Che Nordau, pioniere del sionismo seppure ebreo non praticante, possa aver lasciato in eredità ai nazisti la nozione di “arte degenerata” fa parte dell’umorismo nero. Si può trovare ingiusto che nelle teche di una mostra tedesca del 1999 si cogliessero affiancati il suo Degenerazione e l’hitleriano Mein Kampf , ma anche riflettendo su un diffuso e variamente intonato coro di reazione nei confronti dell’arte moderna,  è del tutto normale attribuire un ruolo di spicco proprio a Nordau. Se poi lo scrittore coglieva talora nel segno è un altro discorso - e se meglio di lui faceva il povero Oscar Wilde col Dorian Gray,  come poter dar credito a un notorio degenerato?

Non è mia intenzione tuttavia dilungarmi su Nordau. Casomai, dimenticate o meno che siano, di cose da leggere ce ne sono molte, e anche le sue opere (a cominciare da Parigi) si possono tenere nel debito - e a tratti vivace - conto. Il problema non è infatti Nordau. Il problema sono i metodi di adozione che questi libertari applicano nei confronti degli autori nei quali si imbattono con favore, così da procedere a una vera e propria annessione. Un conto sono l’attenzione e la curiosità di lettori senza pregiudizi, un altro è l’iscrizione acritica di un autore al proprio versante ideologico. Così, una volta stabilita - e non ci vuol molto - la grandezza di San Tommaso, diviene pressoché indispensabile professarsi “cattolici” per dirsi libertari. Su Rothbard, del quale si ritengono gli esclusivi custodi, non c’è poi alcuna discussione.

 Meglio ancora, non c’è discussione su niente e con nessuno.
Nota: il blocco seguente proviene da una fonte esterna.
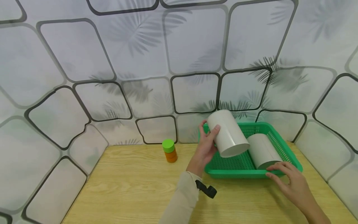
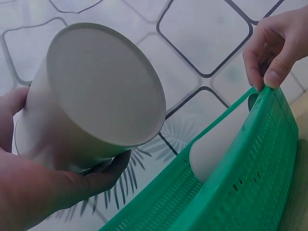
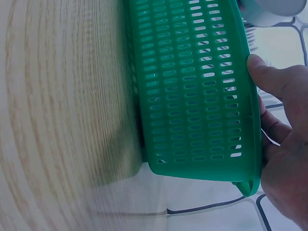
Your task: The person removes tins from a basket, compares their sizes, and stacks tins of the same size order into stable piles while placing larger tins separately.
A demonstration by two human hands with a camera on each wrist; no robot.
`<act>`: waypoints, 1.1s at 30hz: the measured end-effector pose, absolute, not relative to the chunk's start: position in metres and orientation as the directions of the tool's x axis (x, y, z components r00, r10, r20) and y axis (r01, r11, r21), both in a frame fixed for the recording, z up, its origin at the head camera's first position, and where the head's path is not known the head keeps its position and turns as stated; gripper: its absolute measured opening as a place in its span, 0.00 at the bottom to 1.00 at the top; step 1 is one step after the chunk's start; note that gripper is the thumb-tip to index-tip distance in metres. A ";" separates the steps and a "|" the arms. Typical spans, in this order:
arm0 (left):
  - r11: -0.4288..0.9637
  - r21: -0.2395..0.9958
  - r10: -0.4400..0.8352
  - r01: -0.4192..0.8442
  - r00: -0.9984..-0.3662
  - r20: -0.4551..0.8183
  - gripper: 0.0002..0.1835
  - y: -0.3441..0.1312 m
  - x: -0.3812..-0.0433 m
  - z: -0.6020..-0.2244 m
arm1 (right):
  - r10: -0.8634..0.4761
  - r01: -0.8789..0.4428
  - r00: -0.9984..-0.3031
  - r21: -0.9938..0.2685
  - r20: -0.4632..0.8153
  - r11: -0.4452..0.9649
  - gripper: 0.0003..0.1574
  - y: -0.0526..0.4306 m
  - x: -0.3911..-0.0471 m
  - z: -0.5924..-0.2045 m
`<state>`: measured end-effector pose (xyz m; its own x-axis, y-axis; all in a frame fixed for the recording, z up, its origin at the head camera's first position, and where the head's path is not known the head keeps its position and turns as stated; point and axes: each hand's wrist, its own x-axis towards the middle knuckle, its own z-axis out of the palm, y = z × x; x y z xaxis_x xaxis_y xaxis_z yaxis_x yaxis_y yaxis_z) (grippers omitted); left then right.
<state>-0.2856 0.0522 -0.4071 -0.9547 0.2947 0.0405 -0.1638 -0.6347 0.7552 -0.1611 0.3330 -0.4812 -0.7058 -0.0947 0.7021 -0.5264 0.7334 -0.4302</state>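
My left hand [image 1: 207, 144] grips a white cylindrical canister [image 1: 227, 133], holding it tilted above the left part of a green plastic basket [image 1: 237, 174]. In the left wrist view the plain flat end of this canister [image 2: 106, 86] faces the camera. A second white canister [image 1: 264, 151] lies on its side in the right part of the basket. My right hand [image 1: 293, 183] pinches the basket's front rim near that one, with the thumb on the outer side and the fingers over the rim. Whatever is inside either canister cannot be seen.
A small orange bottle with a bright green lid [image 1: 168, 146] stands upright on the wooden table [image 1: 126, 186], left of the basket. Patterned cloth or paper [image 1: 195, 40] rises behind the table and along its sides. A black strap [image 1: 206, 189] hangs at my left sleeve.
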 end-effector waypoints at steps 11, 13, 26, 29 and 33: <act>-0.594 0.805 0.226 -0.016 -0.963 0.148 0.40 0.030 -0.283 -0.406 | -0.098 -0.528 -0.704 -0.426 0.703 0.735 0.24 0.333 -0.163 -0.480; -0.580 0.814 0.212 0.011 -0.963 0.164 0.39 0.025 -0.283 -0.408 | -0.098 -0.527 -0.702 -0.422 0.706 0.738 0.24 0.333 -0.163 -0.480; -0.579 0.808 0.163 0.107 -0.956 0.243 0.37 -0.009 -0.273 -0.403 | -0.098 -0.526 -0.699 -0.417 0.708 0.741 0.24 0.332 -0.163 -0.481; -0.579 0.805 0.150 0.128 -0.954 0.260 0.38 -0.021 -0.271 -0.403 | -0.102 -0.530 -0.697 -0.415 0.710 0.739 0.23 0.332 -0.162 -0.481; -0.574 0.802 0.138 0.164 -0.946 0.293 0.36 -0.037 -0.268 -0.403 | -0.101 -0.530 -0.697 -0.415 0.710 0.739 0.24 0.332 -0.161 -0.481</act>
<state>-0.2683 -0.0371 -0.4029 -0.9462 0.1381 0.2926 0.1642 -0.5743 0.8020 -0.1607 0.3319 -0.4811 -0.6965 -0.1014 0.7103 -0.5304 0.7395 -0.4145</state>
L’autoreferenzialità è totale.

Si provi a cercare fra le loro carte qualcosa di diverso dalla pura e semplice salvaguardia di una teoria che ritengono immacolata, il risultato sarà semplicemente desolante. Fra tanta ortodossia, trova ad esempio spazio, nelle loro autorevoli riflessioni, una qualche precisa considerazione sulla legittimità della proprietà nel momento stesso in cui sono indicate come rapaci ed inique le leggi che hanno permesso la formazione di gran parte di essa? Partigiani dell’individualismo capitalista si crogiolano nel molto poco individualistico “sistema”, accaniti difensori della libertà sono oppressi dalla loro stessa superbia.